When running from the command line, pass the debug flag (-d or --debug) to observe how the parser is attempting to navigate and parse the file.

lkml path/to/file.view.lkml --debug

The debug statements indicate how the parser is descending through the LookML, expecting certain grammar (e.g. [pair] = key value), and checking tokens against the expected grammar.
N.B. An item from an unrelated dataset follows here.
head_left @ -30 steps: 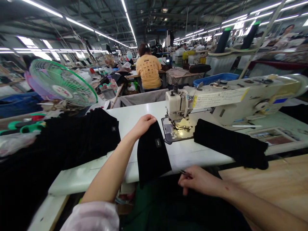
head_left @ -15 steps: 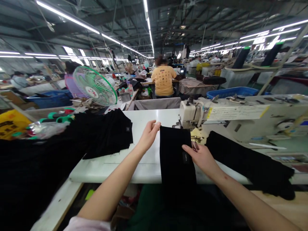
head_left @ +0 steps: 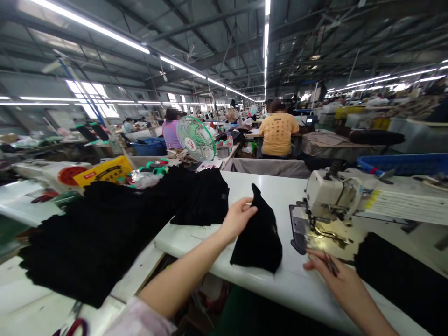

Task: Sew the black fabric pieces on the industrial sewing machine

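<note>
My left hand [head_left: 238, 218] is closed on the upper edge of a black fabric piece [head_left: 259, 238] with a small label, lifting it off the white sewing table [head_left: 280, 196]. My right hand [head_left: 332, 275] lies on the table just in front of the sewing machine [head_left: 332, 198], fingers curled round small thread snips [head_left: 329, 264]. The machine's lit needle plate [head_left: 324, 238] is right above that hand. A stack of black pieces [head_left: 203, 196] lies left of my left hand.
A large heap of black fabric [head_left: 91, 238] covers the left side table. More black fabric [head_left: 395, 275] lies right of the machine. A green desk fan [head_left: 195, 138] stands behind. A person in a yellow shirt [head_left: 279, 134] sits ahead, a blue bin [head_left: 406, 164] at far right.
My left hand has gripped the black piece and pulled it leftward, bunching it up. My right hand let go of it and moved right to the needle plate. My view swung left.
</note>
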Action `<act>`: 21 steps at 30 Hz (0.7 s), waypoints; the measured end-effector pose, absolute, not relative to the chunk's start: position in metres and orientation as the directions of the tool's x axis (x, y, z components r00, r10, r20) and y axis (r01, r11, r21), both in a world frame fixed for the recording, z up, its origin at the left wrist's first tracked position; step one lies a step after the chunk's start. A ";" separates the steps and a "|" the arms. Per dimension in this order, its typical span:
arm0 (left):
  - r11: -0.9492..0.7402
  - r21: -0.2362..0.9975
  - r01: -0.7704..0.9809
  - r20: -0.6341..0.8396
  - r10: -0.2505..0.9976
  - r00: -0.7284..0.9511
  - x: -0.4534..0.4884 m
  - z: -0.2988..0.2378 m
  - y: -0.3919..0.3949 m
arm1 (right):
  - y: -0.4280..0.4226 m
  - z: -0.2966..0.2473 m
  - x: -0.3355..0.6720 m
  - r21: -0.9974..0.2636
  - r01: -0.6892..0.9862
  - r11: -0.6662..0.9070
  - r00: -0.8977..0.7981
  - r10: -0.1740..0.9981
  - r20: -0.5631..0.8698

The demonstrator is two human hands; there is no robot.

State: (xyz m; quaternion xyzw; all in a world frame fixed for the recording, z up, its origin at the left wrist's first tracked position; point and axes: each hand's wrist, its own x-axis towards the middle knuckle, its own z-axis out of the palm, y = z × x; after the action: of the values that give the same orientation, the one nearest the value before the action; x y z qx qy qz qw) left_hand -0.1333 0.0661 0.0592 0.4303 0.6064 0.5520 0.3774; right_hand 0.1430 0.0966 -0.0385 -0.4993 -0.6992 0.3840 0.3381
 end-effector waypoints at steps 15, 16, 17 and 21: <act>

lkml.parser . Try to parse [pair] = key value
lkml.parser . . Try to parse [key] = literal ':'
lkml.parser . . . Check LiteralToken(type) == LiteralToken
lkml.parser . . . Check ValueToken() == ValueToken
lkml.parser . . Successfully parsed key.
lkml.parser . . Try to parse [value] = literal / quoted_literal / expression_block
lkml.parser . . . Check LiteralToken(full_outer) == QuotedLiteralToken or LiteralToken
lkml.parser . . Successfully parsed value.
lkml.parser . Successfully parsed pair.

As a Python package, lkml uses a similar interface as the json and yaml packages. The package has a single function, load, which accepts a file object and returns a dictionary with the parsed result.

Here's an example:

import lkml

with open('path/to/file.view.lkml', 'r') as file:
    result = lkml.load(file)

What does the parsed LookML look like?

From the command line, lkml returns the parsed result as a JSON string. As a Python package, lkml returns a dictionary with the parsed result.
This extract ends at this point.